Hadal bölgesi, okyanus yüzeyinden 6 kilometre (yaklaşık 4 mil) derinlikte başlıyor ve 11 kilometreye (6.8 mil) kadar iniyor.
Bu derinlik, yaklaşık 30 Empire State Binası yüksekliğinde ya da bir buçuk Mount Everest büyüklüğünde bir mesafe. Okyanusun bu karanlık derinliklerinde yaşam oldukça zorlu.
7 bin 564 mikrop türü tespit edildi
Çin’den gelen araştırma ekibi, hadal bölgesinde 33 dalış yaparak, deniz tabanı ve deniz suyu örnekleri topladı. Yapılan analizler, 7.564 mikrop türü tespit etti ve bunların neredeyse yüzde 90’ının bilim dünyası için yeni olduğunu ortaya koydu.
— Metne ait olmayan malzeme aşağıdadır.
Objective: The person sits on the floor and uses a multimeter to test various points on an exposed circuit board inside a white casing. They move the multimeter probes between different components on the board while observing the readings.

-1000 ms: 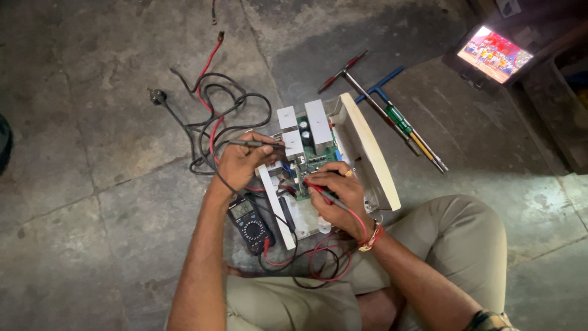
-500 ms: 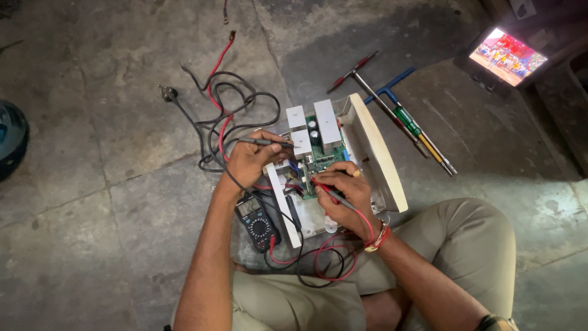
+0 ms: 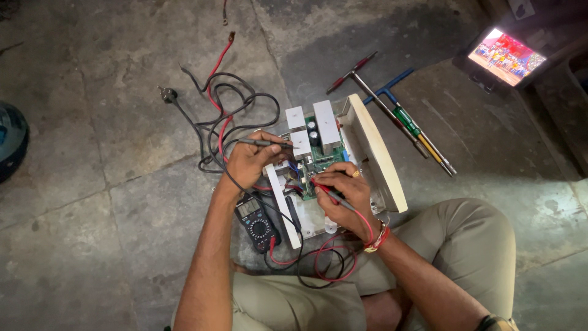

Araştırmacılar, bu çalışmanın, mikrobiyal ekolojinin uzun zamandır hedeflenen bir amacını ele aldığını belirtiyor: “Çalışmamız, mikroorganizma topluluklarının, özellikle de aşırı koşullarda nasıl şekillendiğini anlamayı amaçlıyor,” diyorlar.
Hadal bölgesinde yaşam oldukça zor. Sıcaklıklar donma noktasına yakın, su basıncı son derece yüksek ve besin kaynakları oldukça sınırlı. Ancak bu zorluklara rağmen, keşfedilen mikropların çeşitliliği şaşırtıcı.
Derinlik arttıkça, mikroplar iş birliği yapıyor
Araştırmacılar, mikropların hayatta kalmak için iki ana strateji uyguladığını belirlediler. Bazı mikroplar, daha küçük ve daha basit genomlara sahip olup, verimli bir şekilde yaşamaya evrilmişler. Bu mikroplar, derinlikte hayatta kalmak için streslere karşı direnç sağlayan enzimlere sahipler. Diğer mikroplar ise daha büyük genomlara sahip, bu da onların çevresel baskılara uyum sağlamak ve daha geniş bir besin yelpazesinde hayatta kalmalarına olanak tanıyor.
Araştırmacılar, hadal mikroplarının çeşitliliği ve heterojenliğinin son derece yüksek olduğunu vurguluyor. Bu çeşitlilik, çevresel koşulların ve hadal bölgesinin hassas topografyasının etkisiyle şekilleniyor.
Ayrıca, mikroplar genellikle okyanusun derinliklerinde uygun yerlerde kümelenip, birbirleriyle az bir örtüşme göstererek farklı mikroplar karışımları oluşturuyor.
Derinlik arttıkça, mikropların hayatta kalabilmek için işbirliği yaptığı gözlemlendi. Bu mikroorganizmalar, besinleri paylaşarak ve topluluklarını koruyarak (koruyucu biyofilm oluşturarak) hayatta kalmaya çalışıyor.
Araştırma ekibi, bulgularını bilim insanlarının incelemesi için çevrimiçi olarak erişime sundu. “Mariana Çukuru Çevresi ve Ekoloji Araştırma (MEER)” projesi kapsamında, aşırı koşullarda yaşamın nasıl sürdüğünü anlamaya yönelik yeni fırsatlar ortaya kondu.
Araştırma, Cell dergisinde yayımlandı.